Task to carry out:
Return the run of lines below that opens with the line containing "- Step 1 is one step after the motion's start" and closes with the line containing "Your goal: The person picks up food", keeping each one exact.

Top of Records provided

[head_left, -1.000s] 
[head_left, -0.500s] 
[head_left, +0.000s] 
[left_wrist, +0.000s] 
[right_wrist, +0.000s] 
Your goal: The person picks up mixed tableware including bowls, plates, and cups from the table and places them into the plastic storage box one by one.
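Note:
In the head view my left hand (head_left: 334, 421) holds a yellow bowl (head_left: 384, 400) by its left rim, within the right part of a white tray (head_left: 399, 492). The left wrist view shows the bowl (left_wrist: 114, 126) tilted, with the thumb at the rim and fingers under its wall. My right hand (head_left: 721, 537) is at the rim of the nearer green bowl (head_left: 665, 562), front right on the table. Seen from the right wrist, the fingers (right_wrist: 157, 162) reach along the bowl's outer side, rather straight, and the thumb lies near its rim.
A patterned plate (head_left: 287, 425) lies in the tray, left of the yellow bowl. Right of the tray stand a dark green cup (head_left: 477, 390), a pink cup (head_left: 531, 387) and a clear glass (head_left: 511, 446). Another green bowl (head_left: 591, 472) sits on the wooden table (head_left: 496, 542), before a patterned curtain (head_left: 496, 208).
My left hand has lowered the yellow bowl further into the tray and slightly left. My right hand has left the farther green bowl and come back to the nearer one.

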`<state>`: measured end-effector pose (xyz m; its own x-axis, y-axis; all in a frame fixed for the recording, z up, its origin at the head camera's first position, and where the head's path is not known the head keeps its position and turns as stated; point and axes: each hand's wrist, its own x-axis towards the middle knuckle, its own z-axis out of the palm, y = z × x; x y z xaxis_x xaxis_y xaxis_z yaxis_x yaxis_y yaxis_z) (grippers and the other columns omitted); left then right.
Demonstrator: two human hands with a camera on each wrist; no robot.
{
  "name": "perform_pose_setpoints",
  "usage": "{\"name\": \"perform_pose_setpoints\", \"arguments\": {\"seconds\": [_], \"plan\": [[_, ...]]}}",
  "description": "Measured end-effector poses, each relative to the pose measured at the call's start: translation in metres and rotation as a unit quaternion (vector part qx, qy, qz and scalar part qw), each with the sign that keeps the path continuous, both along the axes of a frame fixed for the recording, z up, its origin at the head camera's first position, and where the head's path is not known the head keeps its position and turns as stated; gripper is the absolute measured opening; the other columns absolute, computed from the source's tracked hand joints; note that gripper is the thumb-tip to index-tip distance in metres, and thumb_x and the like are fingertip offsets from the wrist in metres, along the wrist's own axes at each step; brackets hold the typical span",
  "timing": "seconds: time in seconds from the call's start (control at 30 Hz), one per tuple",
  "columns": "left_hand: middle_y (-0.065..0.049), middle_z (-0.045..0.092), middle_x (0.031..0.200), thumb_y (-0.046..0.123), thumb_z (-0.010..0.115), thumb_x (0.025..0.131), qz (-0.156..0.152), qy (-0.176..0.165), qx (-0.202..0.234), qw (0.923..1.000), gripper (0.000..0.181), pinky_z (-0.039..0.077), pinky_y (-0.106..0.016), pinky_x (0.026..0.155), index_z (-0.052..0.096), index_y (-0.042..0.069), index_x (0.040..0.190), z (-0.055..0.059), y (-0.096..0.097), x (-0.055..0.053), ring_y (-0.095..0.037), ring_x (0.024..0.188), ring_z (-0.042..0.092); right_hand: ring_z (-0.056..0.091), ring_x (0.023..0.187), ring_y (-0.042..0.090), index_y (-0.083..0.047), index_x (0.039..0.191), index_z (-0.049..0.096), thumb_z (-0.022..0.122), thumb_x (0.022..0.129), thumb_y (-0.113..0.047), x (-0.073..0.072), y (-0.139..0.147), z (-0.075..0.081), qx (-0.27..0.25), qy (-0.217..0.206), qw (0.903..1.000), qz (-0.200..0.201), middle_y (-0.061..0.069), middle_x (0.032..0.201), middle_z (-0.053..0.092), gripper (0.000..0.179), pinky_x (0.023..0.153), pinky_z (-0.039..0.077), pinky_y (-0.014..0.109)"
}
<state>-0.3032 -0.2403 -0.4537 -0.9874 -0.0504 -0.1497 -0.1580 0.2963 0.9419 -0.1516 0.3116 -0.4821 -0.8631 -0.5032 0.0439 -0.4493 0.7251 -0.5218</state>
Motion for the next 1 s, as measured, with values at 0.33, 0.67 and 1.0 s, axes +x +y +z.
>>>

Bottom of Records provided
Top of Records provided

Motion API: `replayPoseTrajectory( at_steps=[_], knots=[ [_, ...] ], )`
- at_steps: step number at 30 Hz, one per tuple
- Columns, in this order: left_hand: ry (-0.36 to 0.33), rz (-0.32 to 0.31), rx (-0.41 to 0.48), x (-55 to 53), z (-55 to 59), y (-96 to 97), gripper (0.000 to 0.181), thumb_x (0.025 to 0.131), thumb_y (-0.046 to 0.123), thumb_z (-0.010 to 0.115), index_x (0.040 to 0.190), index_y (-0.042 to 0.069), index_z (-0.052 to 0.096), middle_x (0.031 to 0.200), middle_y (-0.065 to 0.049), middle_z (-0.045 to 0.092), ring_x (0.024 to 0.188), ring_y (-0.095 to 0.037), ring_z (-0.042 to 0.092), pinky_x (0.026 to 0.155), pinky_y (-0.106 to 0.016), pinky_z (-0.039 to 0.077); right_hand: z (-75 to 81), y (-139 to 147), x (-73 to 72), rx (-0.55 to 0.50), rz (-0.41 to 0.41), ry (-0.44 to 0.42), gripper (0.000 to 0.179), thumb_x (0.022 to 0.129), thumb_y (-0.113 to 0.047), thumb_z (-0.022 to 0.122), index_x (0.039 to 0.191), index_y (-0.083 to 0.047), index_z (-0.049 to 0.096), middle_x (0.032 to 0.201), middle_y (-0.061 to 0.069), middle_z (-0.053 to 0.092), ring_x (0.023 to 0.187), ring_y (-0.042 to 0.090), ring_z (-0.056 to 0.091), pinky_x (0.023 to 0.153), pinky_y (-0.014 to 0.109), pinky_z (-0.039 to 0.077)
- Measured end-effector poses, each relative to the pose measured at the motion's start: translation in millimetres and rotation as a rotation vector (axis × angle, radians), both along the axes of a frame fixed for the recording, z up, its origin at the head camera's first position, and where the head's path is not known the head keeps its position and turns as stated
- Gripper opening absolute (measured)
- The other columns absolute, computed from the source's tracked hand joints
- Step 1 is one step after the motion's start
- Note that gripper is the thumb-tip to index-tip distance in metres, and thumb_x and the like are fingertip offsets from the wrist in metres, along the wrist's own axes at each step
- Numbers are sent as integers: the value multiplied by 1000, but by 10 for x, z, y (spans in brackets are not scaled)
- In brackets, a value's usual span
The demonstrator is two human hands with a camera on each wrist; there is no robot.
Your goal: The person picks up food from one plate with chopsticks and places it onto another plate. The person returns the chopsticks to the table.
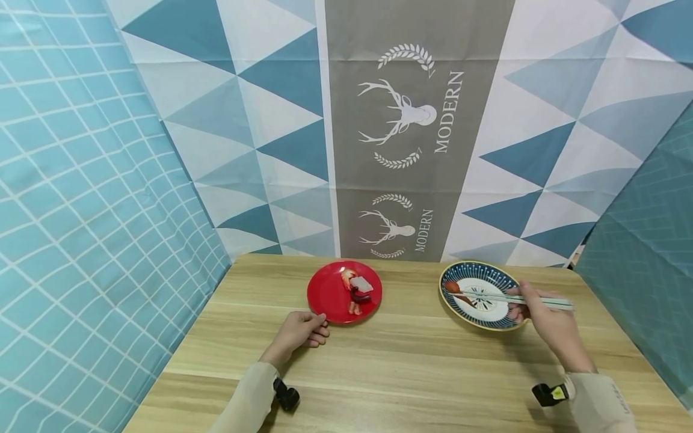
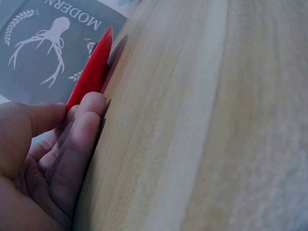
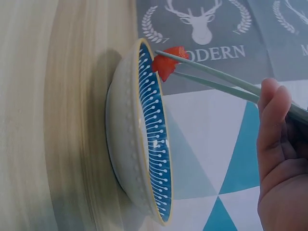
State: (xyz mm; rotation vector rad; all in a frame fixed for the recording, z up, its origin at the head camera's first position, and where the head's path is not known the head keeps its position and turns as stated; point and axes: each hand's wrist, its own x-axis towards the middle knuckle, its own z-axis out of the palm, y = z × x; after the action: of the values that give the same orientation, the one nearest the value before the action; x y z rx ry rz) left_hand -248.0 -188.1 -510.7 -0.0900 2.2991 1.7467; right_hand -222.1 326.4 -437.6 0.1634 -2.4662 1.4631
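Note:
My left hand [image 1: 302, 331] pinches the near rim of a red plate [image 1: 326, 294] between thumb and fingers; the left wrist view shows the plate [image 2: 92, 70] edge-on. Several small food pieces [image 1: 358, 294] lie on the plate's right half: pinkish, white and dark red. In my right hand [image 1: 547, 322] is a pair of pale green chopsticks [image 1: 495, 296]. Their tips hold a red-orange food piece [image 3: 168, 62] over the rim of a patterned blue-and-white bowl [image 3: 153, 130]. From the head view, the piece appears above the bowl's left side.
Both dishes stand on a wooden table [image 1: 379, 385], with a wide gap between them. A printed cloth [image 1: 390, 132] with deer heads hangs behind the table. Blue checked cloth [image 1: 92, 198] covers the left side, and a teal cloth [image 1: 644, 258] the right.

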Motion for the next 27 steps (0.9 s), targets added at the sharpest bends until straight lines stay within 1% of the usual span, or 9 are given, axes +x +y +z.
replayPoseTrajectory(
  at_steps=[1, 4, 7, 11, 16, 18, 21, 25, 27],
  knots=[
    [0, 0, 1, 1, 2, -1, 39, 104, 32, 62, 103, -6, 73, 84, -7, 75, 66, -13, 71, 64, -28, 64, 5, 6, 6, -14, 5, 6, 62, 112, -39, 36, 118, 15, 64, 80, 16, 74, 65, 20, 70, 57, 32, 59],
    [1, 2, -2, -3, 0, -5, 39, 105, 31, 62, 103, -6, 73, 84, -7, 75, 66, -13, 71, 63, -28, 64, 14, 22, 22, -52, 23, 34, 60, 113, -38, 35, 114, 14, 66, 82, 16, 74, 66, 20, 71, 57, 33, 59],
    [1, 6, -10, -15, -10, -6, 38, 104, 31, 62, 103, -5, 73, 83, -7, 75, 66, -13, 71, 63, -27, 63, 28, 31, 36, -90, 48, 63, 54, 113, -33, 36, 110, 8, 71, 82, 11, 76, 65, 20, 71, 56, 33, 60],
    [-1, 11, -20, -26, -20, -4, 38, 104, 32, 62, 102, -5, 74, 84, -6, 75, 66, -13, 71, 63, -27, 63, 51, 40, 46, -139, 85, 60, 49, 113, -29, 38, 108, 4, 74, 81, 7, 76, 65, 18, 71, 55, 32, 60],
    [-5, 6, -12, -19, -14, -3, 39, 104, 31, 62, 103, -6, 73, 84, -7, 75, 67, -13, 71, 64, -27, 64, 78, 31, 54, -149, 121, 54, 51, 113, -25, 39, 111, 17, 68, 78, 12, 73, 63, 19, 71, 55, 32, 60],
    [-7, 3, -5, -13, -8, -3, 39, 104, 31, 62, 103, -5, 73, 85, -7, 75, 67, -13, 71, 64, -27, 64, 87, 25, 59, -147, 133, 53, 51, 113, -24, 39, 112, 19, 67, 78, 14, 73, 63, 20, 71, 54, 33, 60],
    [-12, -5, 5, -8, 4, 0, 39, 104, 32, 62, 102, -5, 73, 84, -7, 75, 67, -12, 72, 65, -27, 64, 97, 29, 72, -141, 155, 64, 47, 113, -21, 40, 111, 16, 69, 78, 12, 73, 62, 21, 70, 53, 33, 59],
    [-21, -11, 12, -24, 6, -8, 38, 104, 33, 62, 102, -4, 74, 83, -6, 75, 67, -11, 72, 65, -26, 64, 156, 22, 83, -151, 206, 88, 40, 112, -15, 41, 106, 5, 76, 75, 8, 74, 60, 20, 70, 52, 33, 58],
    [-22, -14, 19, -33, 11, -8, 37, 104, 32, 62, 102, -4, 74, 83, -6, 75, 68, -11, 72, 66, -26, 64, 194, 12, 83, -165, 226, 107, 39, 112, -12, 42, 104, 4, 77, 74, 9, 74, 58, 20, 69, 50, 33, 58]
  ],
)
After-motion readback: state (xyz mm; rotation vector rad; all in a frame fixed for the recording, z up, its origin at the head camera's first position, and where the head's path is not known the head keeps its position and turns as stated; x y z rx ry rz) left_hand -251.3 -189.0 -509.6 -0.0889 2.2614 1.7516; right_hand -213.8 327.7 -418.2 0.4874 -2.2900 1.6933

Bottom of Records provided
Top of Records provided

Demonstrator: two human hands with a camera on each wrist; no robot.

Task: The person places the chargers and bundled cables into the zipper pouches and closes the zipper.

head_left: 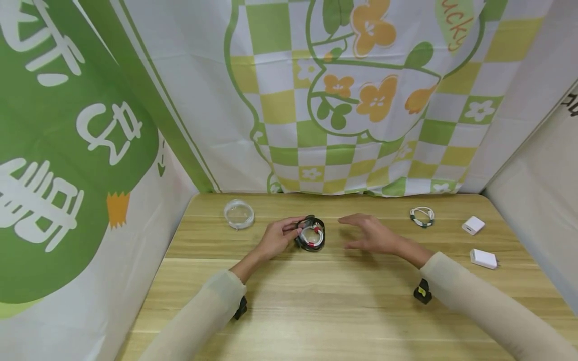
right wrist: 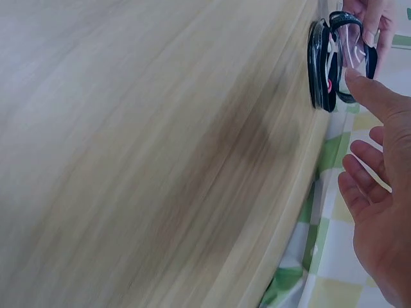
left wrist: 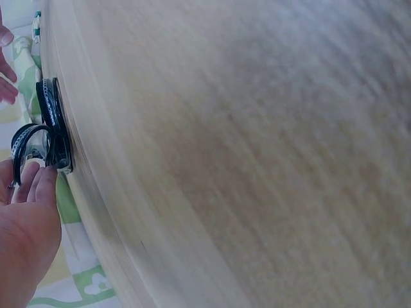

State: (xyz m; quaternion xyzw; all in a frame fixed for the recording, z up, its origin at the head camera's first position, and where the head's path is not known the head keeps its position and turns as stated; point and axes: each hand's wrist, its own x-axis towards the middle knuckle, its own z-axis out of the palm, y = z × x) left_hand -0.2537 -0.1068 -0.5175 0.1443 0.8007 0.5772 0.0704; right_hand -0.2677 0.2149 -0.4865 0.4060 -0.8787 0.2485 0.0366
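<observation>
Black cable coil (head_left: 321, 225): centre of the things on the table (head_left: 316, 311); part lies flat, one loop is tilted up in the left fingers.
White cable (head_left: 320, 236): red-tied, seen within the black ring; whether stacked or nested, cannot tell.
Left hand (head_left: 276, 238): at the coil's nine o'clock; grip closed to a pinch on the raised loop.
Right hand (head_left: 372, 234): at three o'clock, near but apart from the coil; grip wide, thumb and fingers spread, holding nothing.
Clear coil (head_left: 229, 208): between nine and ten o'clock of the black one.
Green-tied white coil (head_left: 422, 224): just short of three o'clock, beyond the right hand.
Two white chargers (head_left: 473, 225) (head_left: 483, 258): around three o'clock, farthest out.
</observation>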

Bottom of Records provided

Solution to the problem:
- Step 1 is one step after the motion's start
- Note that gripper is the thumb-tip to index-tip distance in metres, and thumb_x and the like are fingertip offsets from the wrist in metres, along the wrist's own axes at each step
- Numbers are sent as integers: the value multiplied by 1000, but by 10 for x, z, y (spans in brackets are not scaled)
- In brackets, a value's usual span
The demonstrator is two human hands with a camera on each wrist; there is no robot.
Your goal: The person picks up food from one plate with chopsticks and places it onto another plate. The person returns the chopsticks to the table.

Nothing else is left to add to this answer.